(Records drawn from a dataset)
________
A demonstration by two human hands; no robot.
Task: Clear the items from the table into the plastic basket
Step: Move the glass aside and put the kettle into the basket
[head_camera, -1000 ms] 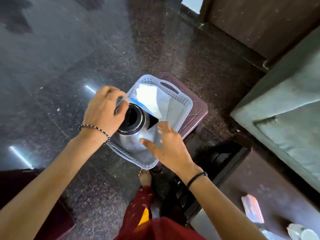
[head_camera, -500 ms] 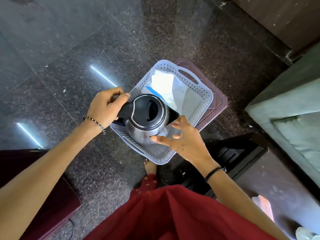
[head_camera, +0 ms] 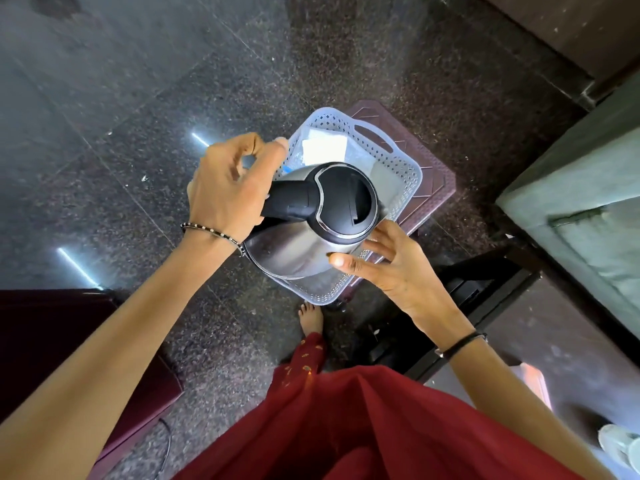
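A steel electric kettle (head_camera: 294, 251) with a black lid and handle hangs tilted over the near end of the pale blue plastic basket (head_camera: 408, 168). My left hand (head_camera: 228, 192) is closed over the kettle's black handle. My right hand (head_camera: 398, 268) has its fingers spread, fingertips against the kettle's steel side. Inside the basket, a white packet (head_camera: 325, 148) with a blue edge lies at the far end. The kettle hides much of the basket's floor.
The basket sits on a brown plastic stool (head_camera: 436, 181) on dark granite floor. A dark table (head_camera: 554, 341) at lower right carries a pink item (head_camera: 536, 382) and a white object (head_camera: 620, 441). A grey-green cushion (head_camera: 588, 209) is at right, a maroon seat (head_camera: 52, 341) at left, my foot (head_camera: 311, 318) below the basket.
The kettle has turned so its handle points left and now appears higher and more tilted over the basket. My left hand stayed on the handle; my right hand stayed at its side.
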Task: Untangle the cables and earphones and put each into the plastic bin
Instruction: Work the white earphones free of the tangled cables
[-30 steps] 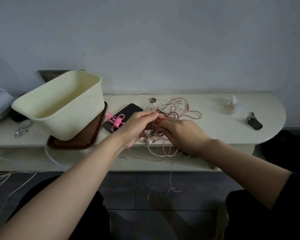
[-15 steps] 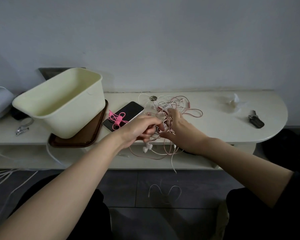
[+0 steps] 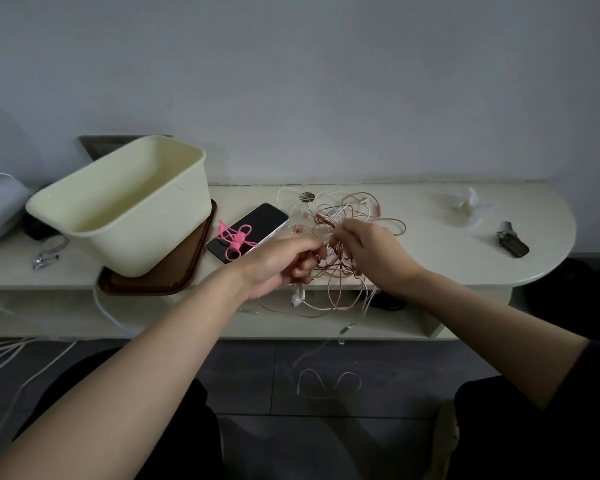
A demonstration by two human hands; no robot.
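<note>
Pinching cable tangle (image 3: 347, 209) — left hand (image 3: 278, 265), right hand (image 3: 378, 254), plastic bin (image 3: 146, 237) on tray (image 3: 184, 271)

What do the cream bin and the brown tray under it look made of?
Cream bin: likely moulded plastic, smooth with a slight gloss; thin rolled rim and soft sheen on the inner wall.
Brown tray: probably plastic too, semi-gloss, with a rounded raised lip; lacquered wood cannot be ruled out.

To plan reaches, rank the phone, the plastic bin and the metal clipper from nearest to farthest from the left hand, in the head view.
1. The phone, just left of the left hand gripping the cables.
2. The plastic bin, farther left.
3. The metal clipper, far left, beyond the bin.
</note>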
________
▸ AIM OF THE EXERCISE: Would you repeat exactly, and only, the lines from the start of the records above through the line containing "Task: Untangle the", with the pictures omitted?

▸ TASK SOLUTION:
A demonstration by two human hands; no robot.
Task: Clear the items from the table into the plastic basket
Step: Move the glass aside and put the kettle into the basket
[head_camera, -1000 ms] 
[head_camera, -500 ms] 
[head_camera, +0 ms] 
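A steel electric kettle (head_camera: 294, 251) with a black lid and handle hangs tilted over the near end of the pale blue plastic basket (head_camera: 408, 168). My left hand (head_camera: 228, 192) is closed over the kettle's black handle. My right hand (head_camera: 398, 268) has its fingers spread, fingertips against the kettle's steel side. Inside the basket, a white packet (head_camera: 325, 148) with a blue edge lies at the far end. The kettle hides much of the basket's floor.
The basket sits on a brown plastic stool (head_camera: 436, 181) on dark granite floor. A dark table (head_camera: 554, 341) at lower right carries a pink item (head_camera: 536, 382) and a white object (head_camera: 620, 441). A grey-green cushion (head_camera: 588, 209) is at right, a maroon seat (head_camera: 52, 341) at left, my foot (head_camera: 311, 318) below the basket.
The kettle has turned so its handle points left and now appears higher and more tilted over the basket. My left hand stayed on the handle; my right hand stayed at its side.
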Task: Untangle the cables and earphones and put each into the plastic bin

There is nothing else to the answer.